• **WHAT TO WORK ON**
The records below are split into lines. How many of those lines contain the string "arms"? Reply with the number only.

• **GIVEN ENTRIES**
◆ ◆ ◆ ◆ ◆

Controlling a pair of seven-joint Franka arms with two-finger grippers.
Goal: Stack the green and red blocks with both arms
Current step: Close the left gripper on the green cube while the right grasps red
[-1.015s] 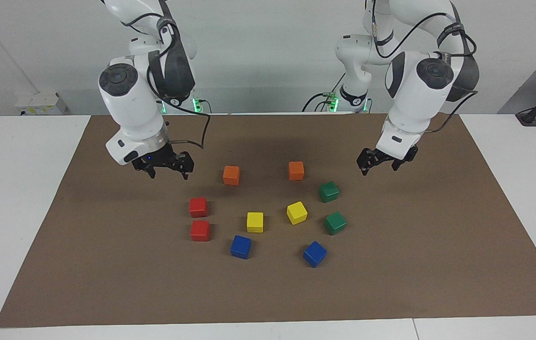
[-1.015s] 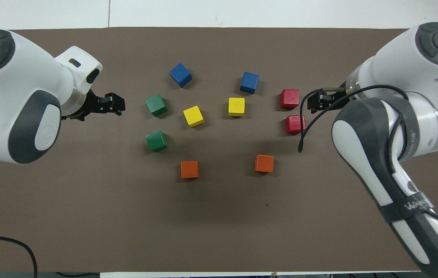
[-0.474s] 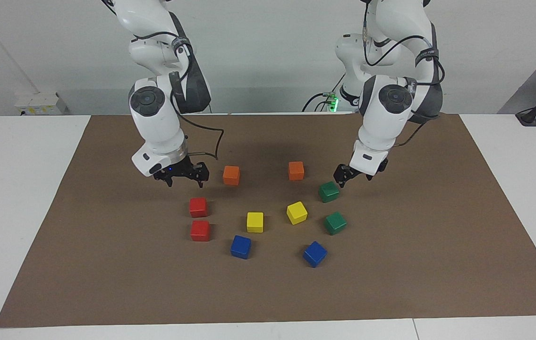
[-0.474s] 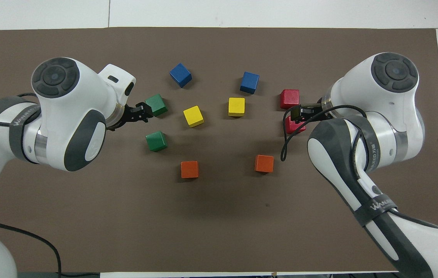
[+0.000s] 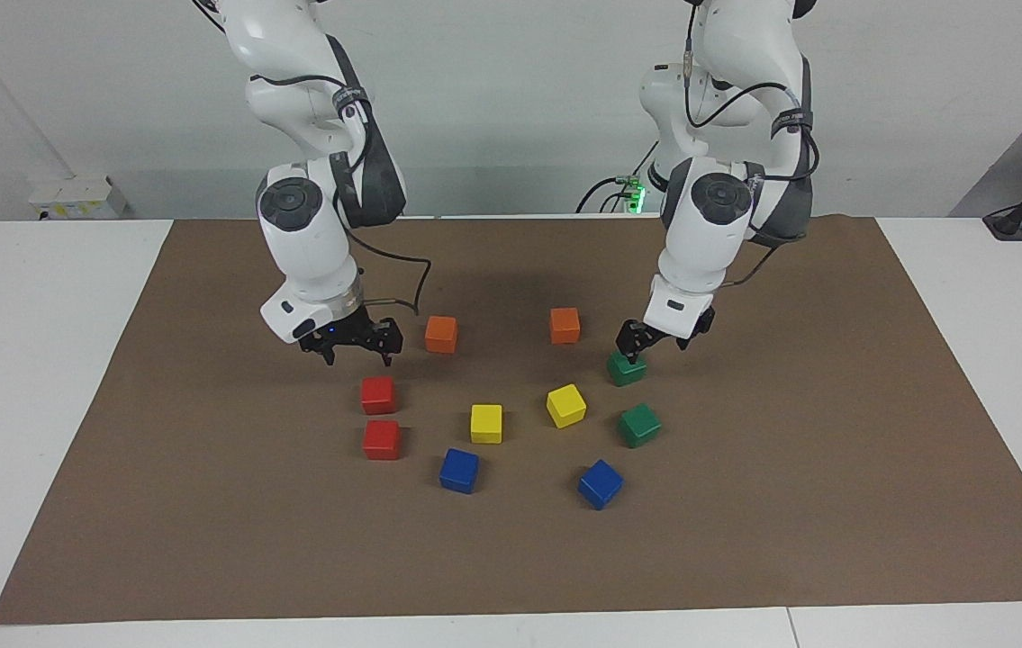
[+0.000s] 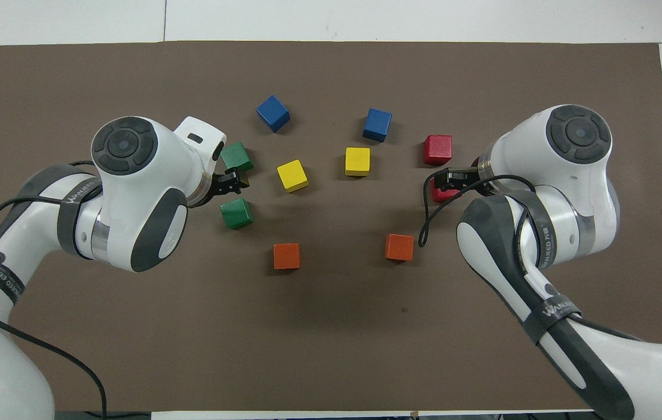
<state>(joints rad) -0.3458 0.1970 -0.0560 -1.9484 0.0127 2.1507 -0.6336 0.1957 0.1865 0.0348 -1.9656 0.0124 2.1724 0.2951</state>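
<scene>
Covering white table (image 5: 42, 360) — brown mat (image 5: 745, 540)

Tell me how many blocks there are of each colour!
Green blocks: 2
Red blocks: 2
Orange blocks: 2
Yellow blocks: 2
Blue blocks: 2
Total: 10

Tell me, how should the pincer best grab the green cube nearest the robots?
Probably from straight above, pinching two opposite flat sides of the green cube. It sits flat on the brown mat, its top bare, with free space all round. The open left pincer hangs just over it.
</scene>
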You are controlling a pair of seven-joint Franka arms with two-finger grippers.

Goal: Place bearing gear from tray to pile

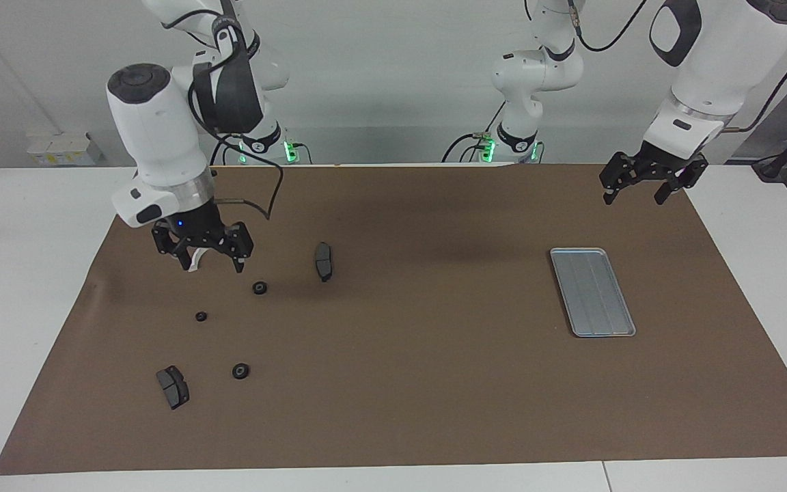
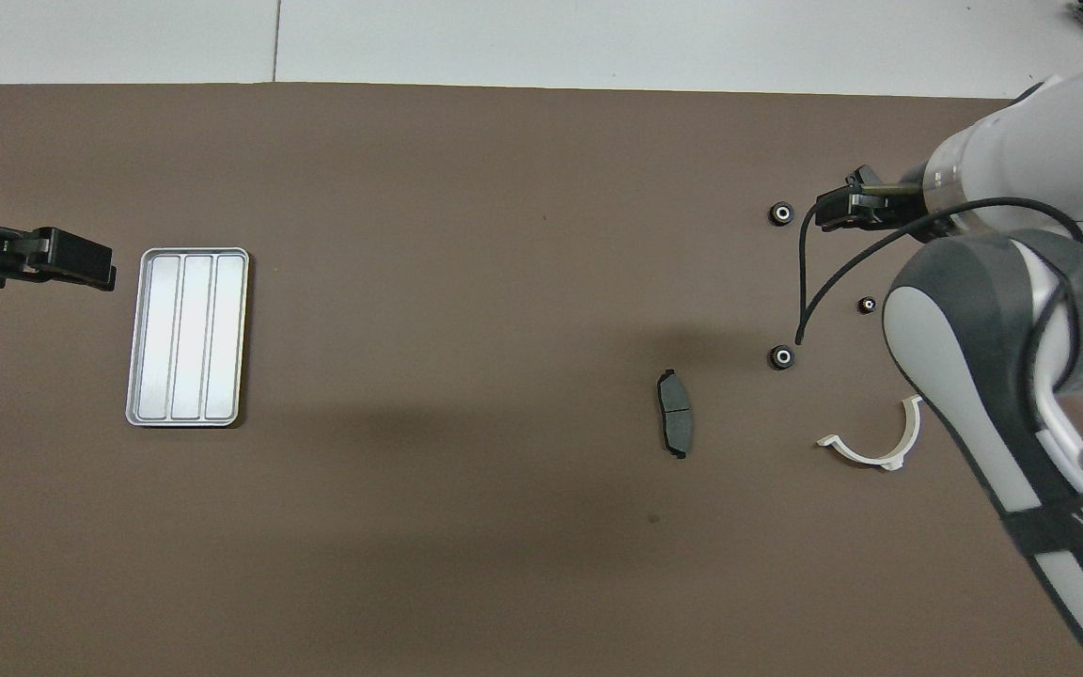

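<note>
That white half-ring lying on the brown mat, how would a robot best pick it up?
By the middle of its arc, from straight above. The white half-ring bracket lies flat on the mat, a thin curved band with its open side facing away from the robots, so one finger can drop inside the curve and one outside, pinching the wall. The right hand is open and hangs over it.
</note>
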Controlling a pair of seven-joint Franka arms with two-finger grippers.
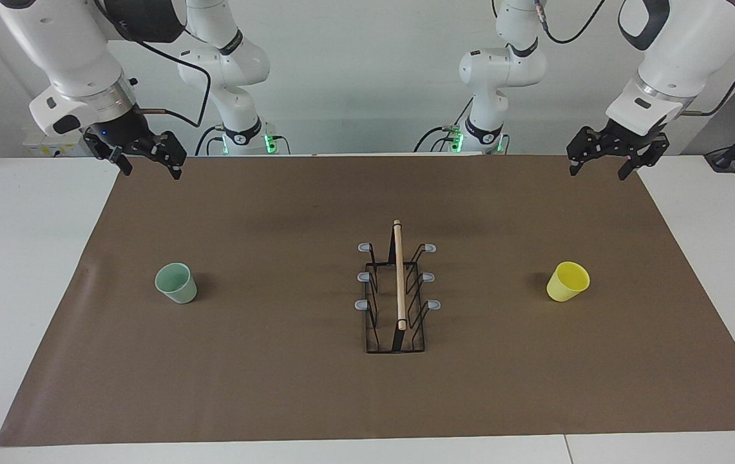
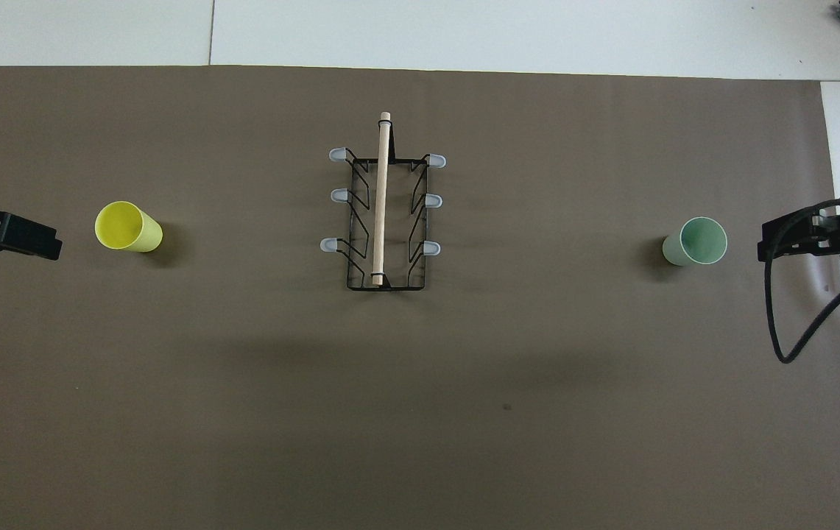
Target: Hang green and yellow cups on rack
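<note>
The pale green cup [image 1: 176, 283] stands upright on the brown mat toward the right arm's end; it also shows in the overhead view [image 2: 695, 241]. The yellow cup [image 1: 567, 281] stands upright toward the left arm's end and shows from above too [image 2: 127, 227]. The black wire rack [image 1: 396, 296] with its wooden rod and grey-tipped prongs stands between them at the mat's middle [image 2: 384, 213]; its prongs hold nothing. My left gripper [image 1: 599, 171] hangs open and empty in the air over the mat's edge. My right gripper [image 1: 151, 173] hangs open and empty likewise.
The brown mat [image 1: 277, 386] covers most of the white table [image 1: 19, 258]. A black cable [image 2: 802, 324] loops from the right arm's wrist. Both arm bases stand at the table's robot end.
</note>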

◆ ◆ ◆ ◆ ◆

• **TASK OUTPUT**
4